ASSIGNED TASK ::
Where in the records does the word "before" occur? Copy each line in which it does.

DATA TO EXAMINE ::
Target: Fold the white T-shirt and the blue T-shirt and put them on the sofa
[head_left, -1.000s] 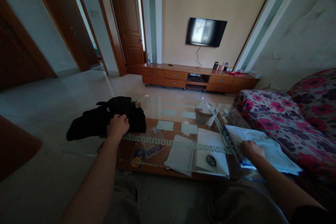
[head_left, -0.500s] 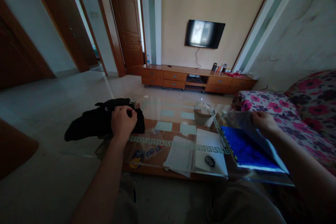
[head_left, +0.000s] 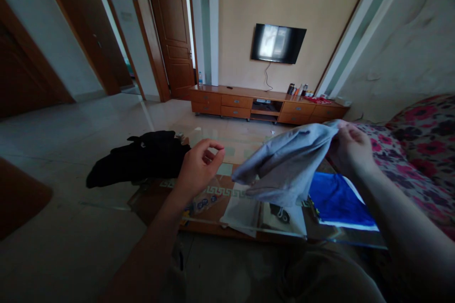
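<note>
Right hand (head_left: 350, 149) pinches the grey garment (head_left: 287, 165) aloft at three o'clock; left hand (head_left: 199, 165), open and empty, nears it (unfolded so far).

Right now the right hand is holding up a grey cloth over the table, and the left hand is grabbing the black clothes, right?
Not quite. The head view shows the left hand in the air, half open and holding nothing; the black clothes lie beside it on the table, untouched. The rest is right: the right hand holds up the grey cloth over the table.
</note>
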A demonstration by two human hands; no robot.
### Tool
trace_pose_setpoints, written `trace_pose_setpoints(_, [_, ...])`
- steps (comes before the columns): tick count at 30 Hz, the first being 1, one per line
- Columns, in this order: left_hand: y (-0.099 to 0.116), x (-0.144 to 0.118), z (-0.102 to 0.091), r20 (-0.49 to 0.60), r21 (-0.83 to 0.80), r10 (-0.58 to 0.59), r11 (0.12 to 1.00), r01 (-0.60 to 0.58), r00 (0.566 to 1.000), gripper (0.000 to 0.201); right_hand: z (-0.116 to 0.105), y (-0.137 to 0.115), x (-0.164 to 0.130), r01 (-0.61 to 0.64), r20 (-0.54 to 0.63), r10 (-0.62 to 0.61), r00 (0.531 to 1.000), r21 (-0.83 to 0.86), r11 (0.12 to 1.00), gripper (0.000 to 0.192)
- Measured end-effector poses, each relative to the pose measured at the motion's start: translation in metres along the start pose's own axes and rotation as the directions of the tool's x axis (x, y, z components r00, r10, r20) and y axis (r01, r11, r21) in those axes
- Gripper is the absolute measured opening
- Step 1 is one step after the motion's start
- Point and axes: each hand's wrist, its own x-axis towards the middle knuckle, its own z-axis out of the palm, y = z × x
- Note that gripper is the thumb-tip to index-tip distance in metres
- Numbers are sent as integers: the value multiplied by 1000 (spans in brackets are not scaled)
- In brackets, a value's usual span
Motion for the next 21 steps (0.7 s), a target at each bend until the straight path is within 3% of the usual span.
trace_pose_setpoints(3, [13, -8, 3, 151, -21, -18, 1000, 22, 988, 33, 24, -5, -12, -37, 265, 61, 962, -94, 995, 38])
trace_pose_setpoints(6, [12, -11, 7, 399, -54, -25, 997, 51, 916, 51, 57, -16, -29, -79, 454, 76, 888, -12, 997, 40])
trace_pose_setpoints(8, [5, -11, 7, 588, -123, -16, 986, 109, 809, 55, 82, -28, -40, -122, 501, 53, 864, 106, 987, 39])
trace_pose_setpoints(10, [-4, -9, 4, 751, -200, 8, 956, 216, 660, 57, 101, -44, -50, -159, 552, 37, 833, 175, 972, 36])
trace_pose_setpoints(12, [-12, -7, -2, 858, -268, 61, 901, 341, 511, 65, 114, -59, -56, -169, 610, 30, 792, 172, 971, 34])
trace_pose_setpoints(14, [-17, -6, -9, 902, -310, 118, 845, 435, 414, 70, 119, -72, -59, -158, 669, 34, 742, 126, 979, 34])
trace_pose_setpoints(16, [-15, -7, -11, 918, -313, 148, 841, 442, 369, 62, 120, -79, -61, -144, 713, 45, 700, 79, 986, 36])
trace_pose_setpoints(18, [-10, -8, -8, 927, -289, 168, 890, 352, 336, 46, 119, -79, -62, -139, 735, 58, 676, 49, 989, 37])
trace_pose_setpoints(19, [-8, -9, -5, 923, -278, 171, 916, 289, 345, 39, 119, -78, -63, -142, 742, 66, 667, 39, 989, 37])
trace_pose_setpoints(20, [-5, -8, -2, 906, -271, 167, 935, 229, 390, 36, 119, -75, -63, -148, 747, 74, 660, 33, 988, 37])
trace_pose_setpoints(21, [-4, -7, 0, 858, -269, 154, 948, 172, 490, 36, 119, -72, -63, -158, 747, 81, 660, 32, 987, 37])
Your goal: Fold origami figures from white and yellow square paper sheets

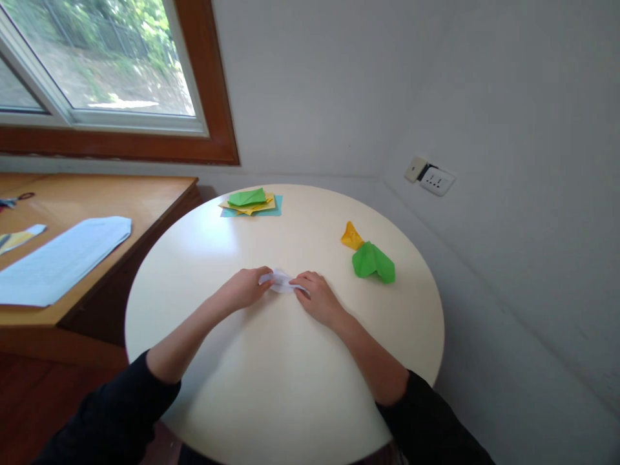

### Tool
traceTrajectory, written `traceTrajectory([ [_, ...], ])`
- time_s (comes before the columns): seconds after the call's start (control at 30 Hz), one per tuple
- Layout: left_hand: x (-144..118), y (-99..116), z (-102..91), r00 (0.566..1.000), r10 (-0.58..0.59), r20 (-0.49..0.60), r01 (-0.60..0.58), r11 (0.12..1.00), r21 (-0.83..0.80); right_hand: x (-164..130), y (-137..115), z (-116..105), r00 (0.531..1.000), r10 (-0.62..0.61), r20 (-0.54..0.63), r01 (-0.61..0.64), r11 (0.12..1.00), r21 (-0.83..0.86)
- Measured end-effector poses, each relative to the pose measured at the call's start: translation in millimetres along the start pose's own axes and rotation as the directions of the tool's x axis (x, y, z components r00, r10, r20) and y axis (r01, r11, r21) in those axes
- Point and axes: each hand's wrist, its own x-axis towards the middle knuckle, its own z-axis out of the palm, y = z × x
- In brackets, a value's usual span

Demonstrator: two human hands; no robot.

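Observation:
A small folded piece of white paper lies at the middle of the round table, between my hands. My left hand pinches its left end between thumb and fingers. At the other end, my right hand has its thumb and fingers closed on the paper's right edge. To the right of my right hand rests a folded green paper, with a smaller folded orange paper touching it from behind.
A stack of green, yellow and blue papers sits at the back of the white round table. On the left, a wooden desk holds white sheets and scissors. A wall socket is at the right.

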Motion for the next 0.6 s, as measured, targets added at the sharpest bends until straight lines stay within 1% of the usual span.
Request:
traceTrajectory([
  [0.1,0,2,1.3,0.999,-0.031,-0.014,0.029,0.989,-0.144,0,-2,0,1.0,-0.016,-0.007,0.016,1.0,0.018],
  [0.23,3,4,8.2,0.992,-0.083,-0.096,0.051,0.955,-0.292,-1,-2,1,0.999,0.005,-0.041,-0.002,0.997,0.072],
  [0.3,5,3,14.0,0.988,-0.091,-0.127,0.039,0.93,-0.365,0,0,1,0.997,0.031,-0.071,-0.022,0.992,0.12],
  [0.4,9,-1,22.7,0.986,-0.064,-0.155,-0.014,0.89,-0.457,1,4,3,0.984,0.108,-0.139,-0.079,0.977,0.197],
  [0.47,11,-5,27.8,0.978,-0.042,-0.205,-0.071,0.856,-0.513,2,6,4,0.97,0.169,-0.174,-0.123,0.961,0.247],
  [0.53,13,-8,32.3,0.965,-0.021,-0.263,-0.134,0.82,-0.556,3,8,5,0.96,0.212,-0.183,-0.151,0.942,0.299],
  [0.6,14,-11,36.2,0.956,-0.001,-0.294,-0.177,0.796,-0.578,4,8,4,0.953,0.247,-0.173,-0.172,0.916,0.363],
])
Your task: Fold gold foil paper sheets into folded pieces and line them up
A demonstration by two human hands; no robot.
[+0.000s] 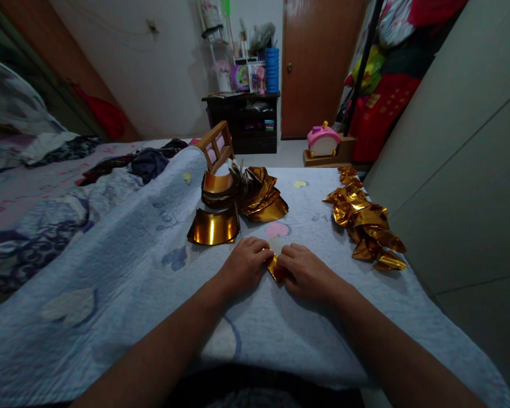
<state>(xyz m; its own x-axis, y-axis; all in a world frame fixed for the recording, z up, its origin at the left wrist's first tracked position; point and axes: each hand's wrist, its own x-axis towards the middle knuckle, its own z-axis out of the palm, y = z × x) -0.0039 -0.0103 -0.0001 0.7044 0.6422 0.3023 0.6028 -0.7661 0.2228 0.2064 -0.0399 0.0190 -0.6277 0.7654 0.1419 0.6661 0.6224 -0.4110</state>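
Observation:
My left hand (245, 264) and my right hand (305, 272) meet over a small folded piece of gold foil paper (276, 270), pinching it between the fingertips against the light blue quilt (123, 266). Most of the piece is hidden under the fingers. Just beyond my hands lies a fanned stack of curved gold foil sheets (242, 198), with one curled sheet (213, 228) at its front. To the right, a row of folded gold foil pieces (368, 221) runs along the quilt's edge.
A small wooden frame (216, 145) stands behind the stack. Crumpled clothes (147, 161) and bedding lie to the left. A white wardrobe wall (459, 158) is close on the right. A dark shelf (246, 122), a door (317, 68) and a pink toy house (323, 140) are at the back.

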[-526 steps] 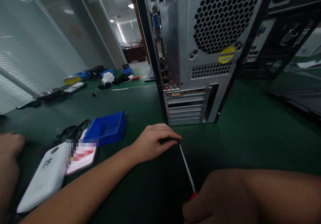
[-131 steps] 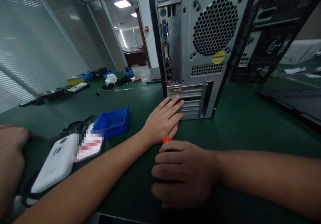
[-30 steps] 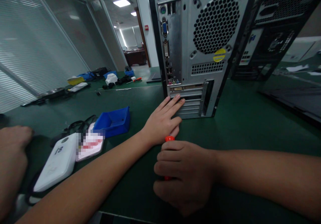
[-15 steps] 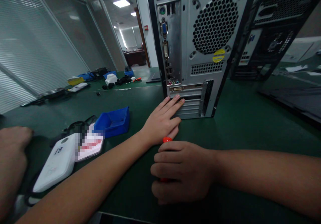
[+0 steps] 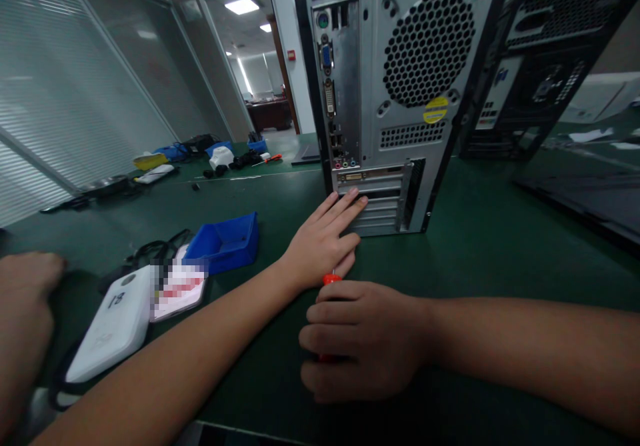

TASK SOLUTION ::
- steps (comes before the columns): tick count at 30 Hz, the first being 1, one per line
- time_s (comes before the columns): seconds after the call's start (control at 30 Hz), one per tuple

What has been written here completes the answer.